Introduction of a minimum incentive for the remitters would play a huge role in curbing the use of illegal money transfer system and bringing all the remittance through legal channels, analysts said yesterday.
“The remittance flow will increase significantly if digital hundi is stopped,” said SM Shekil Chowdhury, chairperson of the Centre for NRB.
Bangladesh Bank can play a significant role in this regard, said the official of the not-for-profit research-based organisation dedicated to the welfare of non-resident Bangladeshis. A little bit of incentive would encourage the remitters to use the legal channels to send money home, said Mohammad Shams-Ul Islam, managing director of Agrani Bank.
They spoke at the inauguration of the World Conference Series 2019 on “Responsible Citizen-Prosperous Country” organised by the Centre for NRB at the Pan Pacific Sonargaon hotel in Dhaka.
A total of $15.54 billion came in as remittance in 2018 while export earnings were $39 billion in the last fiscal year.
Of the total export earnings, 68 percent would be used to make import payments whereas remittance is deposited to the national account directly, Chowdhury said.
At the programme, Planning Minister MA Mannan said the government was sincere to recognise the contribution of the non-resident Bangladeshis (NRBs) for the country's growth.
“Workers in the agriculture and industrial sectors and the NRBs are the foundation of the country's economy.

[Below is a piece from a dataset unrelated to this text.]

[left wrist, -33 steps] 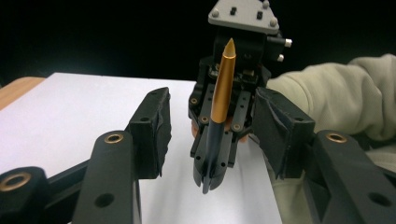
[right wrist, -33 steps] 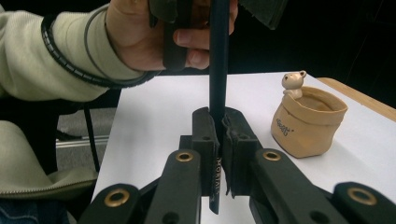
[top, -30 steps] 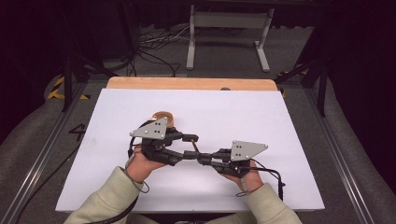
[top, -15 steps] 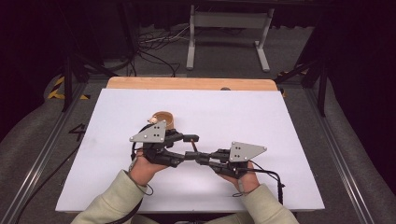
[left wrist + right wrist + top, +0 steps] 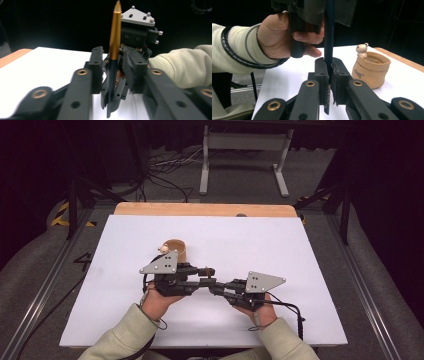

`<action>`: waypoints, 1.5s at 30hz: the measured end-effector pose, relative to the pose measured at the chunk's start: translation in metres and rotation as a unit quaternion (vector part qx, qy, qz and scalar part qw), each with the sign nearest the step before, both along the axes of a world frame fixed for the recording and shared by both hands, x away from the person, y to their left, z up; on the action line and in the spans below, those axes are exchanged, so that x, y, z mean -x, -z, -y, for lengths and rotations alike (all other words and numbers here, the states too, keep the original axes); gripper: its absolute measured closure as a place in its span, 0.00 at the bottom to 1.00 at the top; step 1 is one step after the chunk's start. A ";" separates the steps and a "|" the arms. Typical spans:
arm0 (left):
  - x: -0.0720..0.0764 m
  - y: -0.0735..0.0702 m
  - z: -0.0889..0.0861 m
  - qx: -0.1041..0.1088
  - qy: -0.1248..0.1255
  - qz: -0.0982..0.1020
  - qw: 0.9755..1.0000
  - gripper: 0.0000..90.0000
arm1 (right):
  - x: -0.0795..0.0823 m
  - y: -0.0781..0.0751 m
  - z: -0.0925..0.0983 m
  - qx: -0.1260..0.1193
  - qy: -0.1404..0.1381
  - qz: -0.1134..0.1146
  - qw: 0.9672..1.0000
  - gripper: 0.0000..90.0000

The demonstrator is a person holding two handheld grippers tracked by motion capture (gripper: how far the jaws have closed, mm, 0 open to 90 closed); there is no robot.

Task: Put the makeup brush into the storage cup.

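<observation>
Two grippers share one pen (image 5: pixel 115 37), upright just in front of the pot (image 5: pixel 175 249) | right gripper (image 5: pixel 329 72) clamps its dark barrel | left gripper (image 5: pixel 113 62) just closing its fingers on it, we judge to pull off the gold cap.

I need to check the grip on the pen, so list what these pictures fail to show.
Left gripper view: the left claw has just been closing round the pen; blur hides whether its pads press it.
High view: the pot's base sits behind that claw's grey plate.
Right gripper view: above the right claw, the pen's top is cut off by the upper edge; the pot's lettering is too small.
</observation>
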State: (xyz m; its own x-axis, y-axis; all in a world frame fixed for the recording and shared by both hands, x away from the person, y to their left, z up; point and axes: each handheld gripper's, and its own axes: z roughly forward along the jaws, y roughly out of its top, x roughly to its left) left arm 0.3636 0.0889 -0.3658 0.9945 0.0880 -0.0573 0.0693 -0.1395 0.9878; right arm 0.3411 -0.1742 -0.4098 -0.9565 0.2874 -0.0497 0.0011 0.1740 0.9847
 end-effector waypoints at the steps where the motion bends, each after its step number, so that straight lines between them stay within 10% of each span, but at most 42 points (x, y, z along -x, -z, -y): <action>1: 0.000 0.000 0.000 0.002 -0.002 0.004 1.000 0.85 | 0.000 0.000 0.000 -0.001 0.000 -0.001 1.000 0.93; 11: 0.005 -0.003 0.002 -0.017 -0.015 0.020 1.000 0.92 | 0.000 0.000 -0.001 -0.004 -0.007 -0.008 1.000 0.88; 24: -0.009 -0.011 -0.004 -0.024 -0.063 0.008 0.998 0.92 | -0.005 -0.005 0.004 0.003 0.039 -0.019 0.999 0.19; 45: -0.045 -0.024 -0.031 -0.040 -0.190 0.006 0.981 0.92 | -0.008 -0.016 0.033 0.018 0.133 -0.027 0.991 0.00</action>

So, our duty is to recognise their contribution,” he said.
Around 1.4 crore Bangladeshis living abroad send only $15.5 billion in remittance every year, which is very low compared to that of India and the Philippines, said Shafiul Islam Mohiuddin, president of the Federation of Bangladesh Chambers of Commerce and Industry.
He, however, appreciated the initiative of the government for establishment of training centres in order to develop skilled workforce to boost remittance earnings.
Kazi M Aminul Islam, executive chairman of Bangladesh Investment Development Authority, said they were ready to help the NRBs to invest in Bangladesh.
“The government is creating an investment-friendly environment.”
Mohammed Saidul Islam, director general of the national identification registration wing of the Bangladesh Election Commission; Osama Taseer, president of the Dhaka Chamber of Commerce and Industry; Ayas Miah, speaker of the Council of London Tower Hamlets, and CQK Mustaq Ahmed, chairman of the Financial Reporting Council, also spoke.
The NRB Centre will organise 12 conferences in India, Malaysia, the UAE, Qatar, Saudi Arabia, Egypt, Turkey, Europe, Australia, Bangladesh, the UK and the US this year.